_Work item_
Retype all of the lines below with no changes.

Data items:
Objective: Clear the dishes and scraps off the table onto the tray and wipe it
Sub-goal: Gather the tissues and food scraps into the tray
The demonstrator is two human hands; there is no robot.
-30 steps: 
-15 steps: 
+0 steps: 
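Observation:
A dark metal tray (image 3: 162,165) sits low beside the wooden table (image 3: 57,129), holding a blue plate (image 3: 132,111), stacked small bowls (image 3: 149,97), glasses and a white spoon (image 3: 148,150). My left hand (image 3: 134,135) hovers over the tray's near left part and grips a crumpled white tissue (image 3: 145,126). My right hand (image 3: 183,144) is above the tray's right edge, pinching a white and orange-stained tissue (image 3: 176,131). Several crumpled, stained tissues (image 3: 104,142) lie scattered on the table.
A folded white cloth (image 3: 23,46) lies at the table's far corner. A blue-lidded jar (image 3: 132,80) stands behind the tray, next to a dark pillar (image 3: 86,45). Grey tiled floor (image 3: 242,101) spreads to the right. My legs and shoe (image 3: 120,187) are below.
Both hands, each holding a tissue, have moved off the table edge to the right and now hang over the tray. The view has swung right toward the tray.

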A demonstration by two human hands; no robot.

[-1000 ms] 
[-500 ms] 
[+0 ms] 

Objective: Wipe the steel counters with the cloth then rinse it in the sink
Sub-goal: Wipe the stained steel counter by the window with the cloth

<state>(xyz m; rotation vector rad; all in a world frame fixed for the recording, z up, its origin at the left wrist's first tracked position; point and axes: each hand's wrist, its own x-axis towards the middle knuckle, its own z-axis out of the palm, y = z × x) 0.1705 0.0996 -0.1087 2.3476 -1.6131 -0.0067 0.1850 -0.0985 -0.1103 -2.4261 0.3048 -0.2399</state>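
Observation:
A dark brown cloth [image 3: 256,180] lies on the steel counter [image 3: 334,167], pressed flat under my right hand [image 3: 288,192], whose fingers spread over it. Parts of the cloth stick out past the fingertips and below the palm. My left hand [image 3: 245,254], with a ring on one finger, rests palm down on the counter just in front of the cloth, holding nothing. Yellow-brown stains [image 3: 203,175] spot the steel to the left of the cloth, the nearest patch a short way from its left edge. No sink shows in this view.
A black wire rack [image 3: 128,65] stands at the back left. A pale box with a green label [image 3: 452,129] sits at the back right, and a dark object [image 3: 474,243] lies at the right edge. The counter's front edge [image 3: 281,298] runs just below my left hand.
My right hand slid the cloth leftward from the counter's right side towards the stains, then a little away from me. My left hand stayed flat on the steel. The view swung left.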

_Result of this task_
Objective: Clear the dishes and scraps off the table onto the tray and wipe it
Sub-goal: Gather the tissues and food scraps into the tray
The demonstrator is two human hands; there is no robot.
-30 steps: 
-15 steps: 
+0 steps: 
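Observation:
A dark metal tray (image 3: 162,165) sits low beside the wooden table (image 3: 57,129), holding a blue plate (image 3: 132,111), stacked small bowls (image 3: 149,97), glasses and a white spoon (image 3: 148,150). My left hand (image 3: 134,135) hovers over the tray's near left part and grips a crumpled white tissue (image 3: 145,126). My right hand (image 3: 183,144) is above the tray's right edge, pinching a white and orange-stained tissue (image 3: 176,131). Several crumpled, stained tissues (image 3: 104,142) lie scattered on the table.
A folded white cloth (image 3: 23,46) lies at the table's far corner. A blue-lidded jar (image 3: 132,80) stands behind the tray, next to a dark pillar (image 3: 86,45). Grey tiled floor (image 3: 242,101) spreads to the right. My legs and shoe (image 3: 120,187) are below.
Both hands, each holding a tissue, have moved off the table edge to the right and now hang over the tray. The view has swung right toward the tray.
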
A demonstration by two human hands; no robot.

[-1000 ms] 
[-500 ms] 
[+0 ms] 

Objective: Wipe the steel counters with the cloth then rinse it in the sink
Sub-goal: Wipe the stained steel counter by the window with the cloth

<state>(xyz m; rotation vector rad; all in a world frame fixed for the recording, z up, its origin at the left wrist's first tracked position; point and axes: each hand's wrist, its own x-axis towards the middle knuckle, its own z-axis out of the palm, y = z × x) 0.1705 0.0996 -0.1087 2.3476 -1.6131 -0.0067 0.1850 -0.0985 -0.1103 -2.4261 0.3048 -0.2399</state>
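Observation:
A dark brown cloth [image 3: 256,180] lies on the steel counter [image 3: 334,167], pressed flat under my right hand [image 3: 288,192], whose fingers spread over it. Parts of the cloth stick out past the fingertips and below the palm. My left hand [image 3: 245,254], with a ring on one finger, rests palm down on the counter just in front of the cloth, holding nothing. Yellow-brown stains [image 3: 203,175] spot the steel to the left of the cloth, the nearest patch a short way from its left edge. No sink shows in this view.
A black wire rack [image 3: 128,65] stands at the back left. A pale box with a green label [image 3: 452,129] sits at the back right, and a dark object [image 3: 474,243] lies at the right edge. The counter's front edge [image 3: 281,298] runs just below my left hand.
My right hand slid the cloth leftward from the counter's right side towards the stains, then a little away from me. My left hand stayed flat on the steel. The view swung left.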

The full output has been given.